For every line in the records below that holds "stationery", make a copy.

[Stored entries]

= = = = =

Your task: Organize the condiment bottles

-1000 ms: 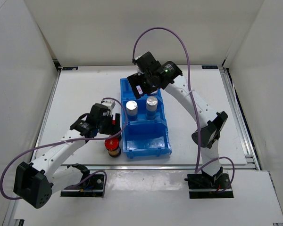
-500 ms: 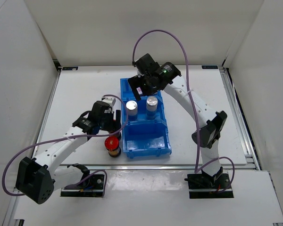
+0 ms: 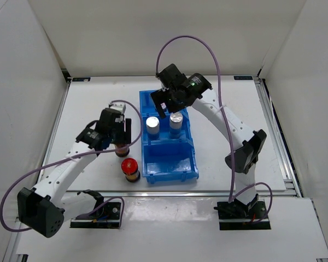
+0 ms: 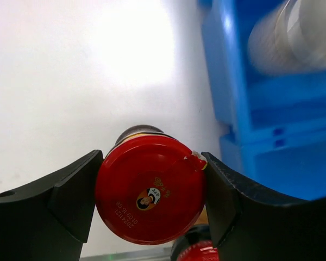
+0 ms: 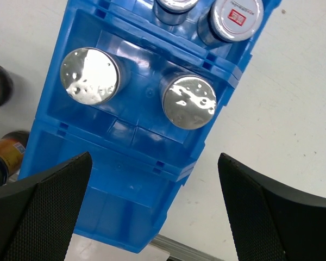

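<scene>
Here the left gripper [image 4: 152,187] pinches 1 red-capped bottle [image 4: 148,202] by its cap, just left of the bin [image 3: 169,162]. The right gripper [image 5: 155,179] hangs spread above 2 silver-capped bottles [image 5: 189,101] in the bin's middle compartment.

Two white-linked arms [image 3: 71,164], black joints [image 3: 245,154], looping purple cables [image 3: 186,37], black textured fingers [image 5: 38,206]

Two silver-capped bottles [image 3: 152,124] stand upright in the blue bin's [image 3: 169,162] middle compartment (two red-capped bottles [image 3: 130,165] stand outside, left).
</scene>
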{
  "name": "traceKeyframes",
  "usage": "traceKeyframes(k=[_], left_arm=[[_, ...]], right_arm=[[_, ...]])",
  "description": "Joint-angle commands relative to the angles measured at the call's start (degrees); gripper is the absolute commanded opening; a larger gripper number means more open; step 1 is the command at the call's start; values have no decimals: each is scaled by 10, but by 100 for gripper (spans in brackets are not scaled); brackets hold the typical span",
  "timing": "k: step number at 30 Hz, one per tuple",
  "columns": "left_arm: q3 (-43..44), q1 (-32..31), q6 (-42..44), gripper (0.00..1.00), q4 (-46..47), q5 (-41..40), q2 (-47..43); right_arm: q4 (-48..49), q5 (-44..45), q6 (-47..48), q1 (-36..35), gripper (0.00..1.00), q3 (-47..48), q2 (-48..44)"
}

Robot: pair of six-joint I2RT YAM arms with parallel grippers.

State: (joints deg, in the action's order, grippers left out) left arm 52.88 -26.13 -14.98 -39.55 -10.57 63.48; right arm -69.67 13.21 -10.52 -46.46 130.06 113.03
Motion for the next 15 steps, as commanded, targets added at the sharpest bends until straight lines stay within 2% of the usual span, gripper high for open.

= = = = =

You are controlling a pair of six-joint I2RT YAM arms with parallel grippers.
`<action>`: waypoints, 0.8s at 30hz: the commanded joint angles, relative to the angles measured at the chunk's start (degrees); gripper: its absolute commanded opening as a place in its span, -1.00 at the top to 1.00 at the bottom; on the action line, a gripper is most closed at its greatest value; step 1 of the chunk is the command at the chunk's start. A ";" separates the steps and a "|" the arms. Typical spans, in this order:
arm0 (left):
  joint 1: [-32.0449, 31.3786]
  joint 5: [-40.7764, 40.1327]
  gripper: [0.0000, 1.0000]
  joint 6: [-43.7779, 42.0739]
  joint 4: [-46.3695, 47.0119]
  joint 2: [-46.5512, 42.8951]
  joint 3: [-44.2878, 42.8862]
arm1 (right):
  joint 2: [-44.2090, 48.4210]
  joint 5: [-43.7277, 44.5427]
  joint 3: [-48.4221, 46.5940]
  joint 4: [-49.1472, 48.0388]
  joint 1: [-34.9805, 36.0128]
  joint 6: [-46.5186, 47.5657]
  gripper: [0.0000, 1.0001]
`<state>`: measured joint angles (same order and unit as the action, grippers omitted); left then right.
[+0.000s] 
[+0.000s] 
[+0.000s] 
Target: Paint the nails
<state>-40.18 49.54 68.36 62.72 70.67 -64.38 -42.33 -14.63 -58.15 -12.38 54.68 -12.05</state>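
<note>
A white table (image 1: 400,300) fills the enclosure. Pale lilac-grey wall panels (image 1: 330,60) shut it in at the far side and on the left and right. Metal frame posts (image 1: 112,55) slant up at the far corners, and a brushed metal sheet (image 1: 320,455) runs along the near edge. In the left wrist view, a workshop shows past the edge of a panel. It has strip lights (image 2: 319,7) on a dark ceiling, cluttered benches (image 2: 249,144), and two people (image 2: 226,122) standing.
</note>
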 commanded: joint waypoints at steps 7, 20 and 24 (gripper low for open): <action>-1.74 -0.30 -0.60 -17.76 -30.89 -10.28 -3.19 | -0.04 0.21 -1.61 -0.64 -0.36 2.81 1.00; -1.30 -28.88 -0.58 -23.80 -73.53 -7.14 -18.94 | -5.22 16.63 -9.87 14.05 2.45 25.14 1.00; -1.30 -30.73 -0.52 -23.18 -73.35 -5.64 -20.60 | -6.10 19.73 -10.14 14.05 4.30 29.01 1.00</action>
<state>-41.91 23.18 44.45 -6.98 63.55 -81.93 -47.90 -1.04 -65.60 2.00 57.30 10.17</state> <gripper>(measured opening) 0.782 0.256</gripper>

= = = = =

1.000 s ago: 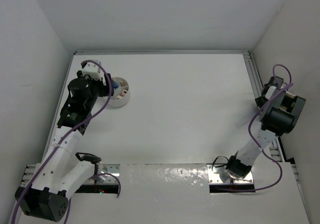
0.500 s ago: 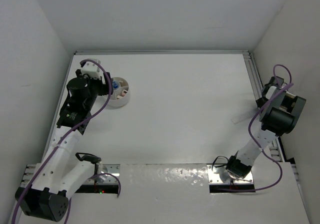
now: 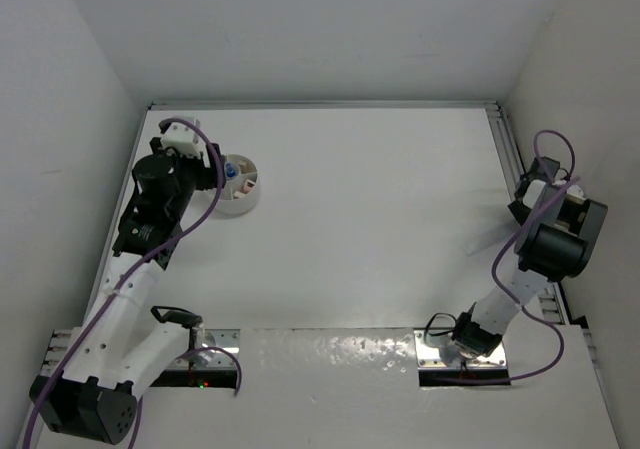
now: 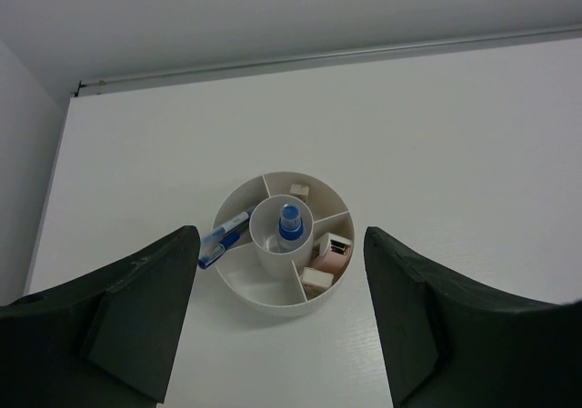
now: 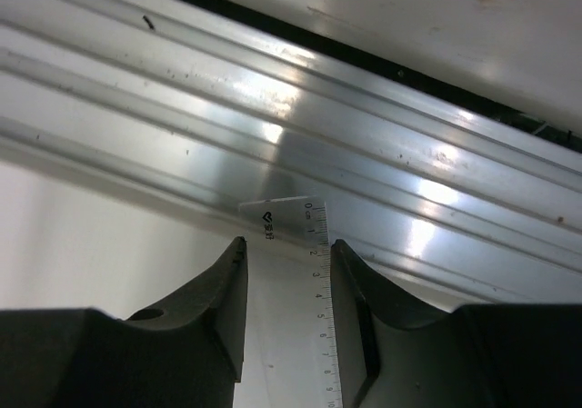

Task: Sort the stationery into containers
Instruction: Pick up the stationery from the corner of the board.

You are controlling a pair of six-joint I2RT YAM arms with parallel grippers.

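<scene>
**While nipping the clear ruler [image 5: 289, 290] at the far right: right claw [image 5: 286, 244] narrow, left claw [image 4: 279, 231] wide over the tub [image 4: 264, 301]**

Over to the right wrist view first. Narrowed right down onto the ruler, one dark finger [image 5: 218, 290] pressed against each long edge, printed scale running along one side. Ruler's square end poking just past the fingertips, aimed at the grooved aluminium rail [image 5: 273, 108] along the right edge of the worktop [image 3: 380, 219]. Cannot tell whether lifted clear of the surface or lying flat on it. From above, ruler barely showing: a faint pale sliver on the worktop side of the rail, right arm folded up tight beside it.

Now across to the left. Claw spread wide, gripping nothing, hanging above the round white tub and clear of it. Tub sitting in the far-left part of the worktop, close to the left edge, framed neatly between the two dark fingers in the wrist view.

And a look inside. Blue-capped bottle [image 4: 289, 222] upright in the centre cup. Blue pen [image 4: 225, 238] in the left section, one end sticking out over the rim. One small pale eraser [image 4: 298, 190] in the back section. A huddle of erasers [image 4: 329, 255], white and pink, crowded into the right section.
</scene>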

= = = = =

Exercise result:
Task: Sort the stationery into containers
Instruction: Pick up the stationery from the corner of the board.

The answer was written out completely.